» TRY IT:
In the records below, find each line that holds "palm" and return it.

» Collection entries:

________________________

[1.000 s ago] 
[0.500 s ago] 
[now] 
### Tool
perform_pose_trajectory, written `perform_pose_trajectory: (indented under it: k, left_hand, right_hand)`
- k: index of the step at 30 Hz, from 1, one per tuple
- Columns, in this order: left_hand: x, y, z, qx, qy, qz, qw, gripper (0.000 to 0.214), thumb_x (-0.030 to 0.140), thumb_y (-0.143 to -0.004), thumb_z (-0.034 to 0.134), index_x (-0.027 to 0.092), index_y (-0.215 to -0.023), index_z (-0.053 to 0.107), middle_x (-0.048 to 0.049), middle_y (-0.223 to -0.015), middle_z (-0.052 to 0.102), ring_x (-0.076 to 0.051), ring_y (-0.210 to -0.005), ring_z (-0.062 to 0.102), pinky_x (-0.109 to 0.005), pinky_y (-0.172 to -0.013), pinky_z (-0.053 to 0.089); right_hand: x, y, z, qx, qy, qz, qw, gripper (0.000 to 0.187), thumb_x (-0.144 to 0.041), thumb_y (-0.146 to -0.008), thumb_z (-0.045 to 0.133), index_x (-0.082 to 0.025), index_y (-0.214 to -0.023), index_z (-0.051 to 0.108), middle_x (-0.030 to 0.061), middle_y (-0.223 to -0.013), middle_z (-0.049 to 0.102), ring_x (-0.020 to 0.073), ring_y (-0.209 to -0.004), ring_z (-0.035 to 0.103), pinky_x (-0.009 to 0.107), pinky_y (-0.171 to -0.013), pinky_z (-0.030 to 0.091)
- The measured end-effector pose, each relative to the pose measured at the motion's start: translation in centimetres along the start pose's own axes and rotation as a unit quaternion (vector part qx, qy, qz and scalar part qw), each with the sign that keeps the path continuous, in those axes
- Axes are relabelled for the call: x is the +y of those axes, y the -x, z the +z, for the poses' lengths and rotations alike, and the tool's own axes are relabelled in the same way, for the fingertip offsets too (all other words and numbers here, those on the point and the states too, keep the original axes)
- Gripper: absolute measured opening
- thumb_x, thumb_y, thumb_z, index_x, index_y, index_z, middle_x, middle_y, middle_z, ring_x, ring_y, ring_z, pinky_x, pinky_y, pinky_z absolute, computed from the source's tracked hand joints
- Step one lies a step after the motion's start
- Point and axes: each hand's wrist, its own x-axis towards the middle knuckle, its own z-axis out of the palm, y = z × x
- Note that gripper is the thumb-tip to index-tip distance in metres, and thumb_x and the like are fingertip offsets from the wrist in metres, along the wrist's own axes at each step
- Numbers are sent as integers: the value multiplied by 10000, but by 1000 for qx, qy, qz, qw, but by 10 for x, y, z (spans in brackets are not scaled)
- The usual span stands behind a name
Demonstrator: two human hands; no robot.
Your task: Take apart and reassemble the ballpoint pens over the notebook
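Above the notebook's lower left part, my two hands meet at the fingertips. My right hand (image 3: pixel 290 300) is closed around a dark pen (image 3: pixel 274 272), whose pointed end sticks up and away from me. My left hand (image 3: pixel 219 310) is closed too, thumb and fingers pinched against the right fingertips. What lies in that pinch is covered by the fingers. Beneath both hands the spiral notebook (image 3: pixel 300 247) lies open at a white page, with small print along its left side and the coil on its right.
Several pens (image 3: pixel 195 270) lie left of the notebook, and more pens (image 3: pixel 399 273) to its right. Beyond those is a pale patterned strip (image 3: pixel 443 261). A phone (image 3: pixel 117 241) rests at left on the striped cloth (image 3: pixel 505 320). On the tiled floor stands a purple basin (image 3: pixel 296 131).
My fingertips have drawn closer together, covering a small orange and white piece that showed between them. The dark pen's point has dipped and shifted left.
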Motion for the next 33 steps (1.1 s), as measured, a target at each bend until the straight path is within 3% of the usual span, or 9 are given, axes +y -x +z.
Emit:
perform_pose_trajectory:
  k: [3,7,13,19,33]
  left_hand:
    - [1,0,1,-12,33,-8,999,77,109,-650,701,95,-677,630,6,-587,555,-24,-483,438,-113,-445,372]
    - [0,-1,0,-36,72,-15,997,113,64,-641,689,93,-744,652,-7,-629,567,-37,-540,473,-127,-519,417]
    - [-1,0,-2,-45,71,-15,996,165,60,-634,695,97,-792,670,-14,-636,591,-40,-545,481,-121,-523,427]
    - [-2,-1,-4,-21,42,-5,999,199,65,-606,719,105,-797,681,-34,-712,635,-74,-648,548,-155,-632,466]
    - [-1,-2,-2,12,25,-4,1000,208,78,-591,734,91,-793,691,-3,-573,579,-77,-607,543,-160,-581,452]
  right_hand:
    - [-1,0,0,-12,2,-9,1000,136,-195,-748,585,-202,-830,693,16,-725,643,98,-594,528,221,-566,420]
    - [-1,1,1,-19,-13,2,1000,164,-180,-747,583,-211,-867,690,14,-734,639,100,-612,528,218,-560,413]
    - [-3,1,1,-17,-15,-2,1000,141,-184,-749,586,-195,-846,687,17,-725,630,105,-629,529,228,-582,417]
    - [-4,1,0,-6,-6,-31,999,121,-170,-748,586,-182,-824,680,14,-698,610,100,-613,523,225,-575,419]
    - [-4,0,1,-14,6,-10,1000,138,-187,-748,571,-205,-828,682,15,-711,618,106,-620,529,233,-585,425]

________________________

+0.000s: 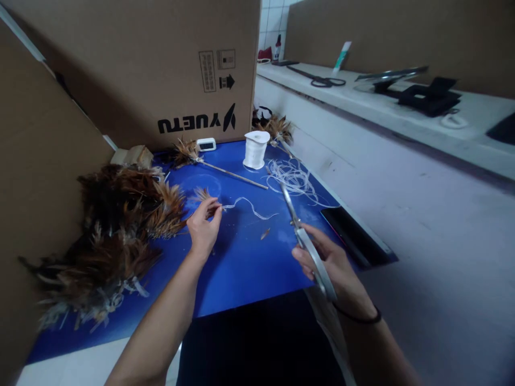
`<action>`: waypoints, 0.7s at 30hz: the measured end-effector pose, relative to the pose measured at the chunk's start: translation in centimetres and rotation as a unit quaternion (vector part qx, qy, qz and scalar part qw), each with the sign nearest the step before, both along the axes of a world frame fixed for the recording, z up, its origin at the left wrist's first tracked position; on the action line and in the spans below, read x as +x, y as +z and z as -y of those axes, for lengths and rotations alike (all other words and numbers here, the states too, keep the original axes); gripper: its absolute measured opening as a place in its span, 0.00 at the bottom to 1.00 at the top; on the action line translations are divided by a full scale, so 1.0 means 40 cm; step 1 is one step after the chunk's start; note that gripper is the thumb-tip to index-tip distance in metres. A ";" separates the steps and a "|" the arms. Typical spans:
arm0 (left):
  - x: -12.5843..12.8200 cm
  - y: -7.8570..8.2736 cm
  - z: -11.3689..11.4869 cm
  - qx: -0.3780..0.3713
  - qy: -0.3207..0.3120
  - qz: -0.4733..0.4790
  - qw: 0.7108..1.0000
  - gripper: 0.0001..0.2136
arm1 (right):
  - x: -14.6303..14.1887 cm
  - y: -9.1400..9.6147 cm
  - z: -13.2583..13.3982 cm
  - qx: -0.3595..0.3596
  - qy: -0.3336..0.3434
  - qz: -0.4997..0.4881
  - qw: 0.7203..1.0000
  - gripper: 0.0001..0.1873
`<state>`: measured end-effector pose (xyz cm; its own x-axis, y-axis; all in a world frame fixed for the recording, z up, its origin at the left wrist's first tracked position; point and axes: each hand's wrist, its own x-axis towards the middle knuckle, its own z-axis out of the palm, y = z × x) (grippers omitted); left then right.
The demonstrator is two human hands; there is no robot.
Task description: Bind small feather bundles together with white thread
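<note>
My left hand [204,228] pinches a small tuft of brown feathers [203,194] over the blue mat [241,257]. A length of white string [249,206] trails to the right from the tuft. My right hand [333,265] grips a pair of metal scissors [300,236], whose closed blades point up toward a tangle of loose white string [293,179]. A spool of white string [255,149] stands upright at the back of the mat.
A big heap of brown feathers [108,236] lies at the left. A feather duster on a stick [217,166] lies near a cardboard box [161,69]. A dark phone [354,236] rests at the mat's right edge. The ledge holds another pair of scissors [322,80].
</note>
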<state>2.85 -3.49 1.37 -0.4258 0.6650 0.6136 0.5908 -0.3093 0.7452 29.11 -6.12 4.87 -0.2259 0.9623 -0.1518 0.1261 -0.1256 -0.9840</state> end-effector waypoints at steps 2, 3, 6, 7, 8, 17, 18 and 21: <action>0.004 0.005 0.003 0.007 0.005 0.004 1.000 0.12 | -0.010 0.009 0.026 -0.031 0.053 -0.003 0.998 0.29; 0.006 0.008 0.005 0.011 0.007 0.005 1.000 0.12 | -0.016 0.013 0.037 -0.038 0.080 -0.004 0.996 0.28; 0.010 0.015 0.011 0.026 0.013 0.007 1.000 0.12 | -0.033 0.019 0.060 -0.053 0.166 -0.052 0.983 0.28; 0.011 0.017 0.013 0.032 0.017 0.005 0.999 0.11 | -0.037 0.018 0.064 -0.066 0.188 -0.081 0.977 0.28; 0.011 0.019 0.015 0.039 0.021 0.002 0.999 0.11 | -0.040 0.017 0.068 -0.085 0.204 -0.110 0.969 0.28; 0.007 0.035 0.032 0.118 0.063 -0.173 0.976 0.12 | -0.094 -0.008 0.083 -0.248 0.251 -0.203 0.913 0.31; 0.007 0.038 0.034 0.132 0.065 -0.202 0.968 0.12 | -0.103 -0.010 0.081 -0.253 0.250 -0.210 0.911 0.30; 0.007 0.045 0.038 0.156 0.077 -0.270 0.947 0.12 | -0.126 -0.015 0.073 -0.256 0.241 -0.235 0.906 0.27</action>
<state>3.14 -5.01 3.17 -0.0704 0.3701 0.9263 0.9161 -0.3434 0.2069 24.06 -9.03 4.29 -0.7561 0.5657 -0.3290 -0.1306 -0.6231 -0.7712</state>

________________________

» RESULT OF THIS EXERCISE:
- Point and axes: each hand's wrist, its own x-axis towards the middle knuckle, its own z-axis out of the palm, y = z × x
`<state>`: measured end-effector pose (xyz cm; its own x-axis, y-axis; all in a world frame fixed for the recording, z up, its origin at the left wrist's first tracked position; point and axes: each hand's wrist, its own x-axis towards the middle knuckle, its own z-axis out of the palm, y = z × x) (grippers omitted); left then right.

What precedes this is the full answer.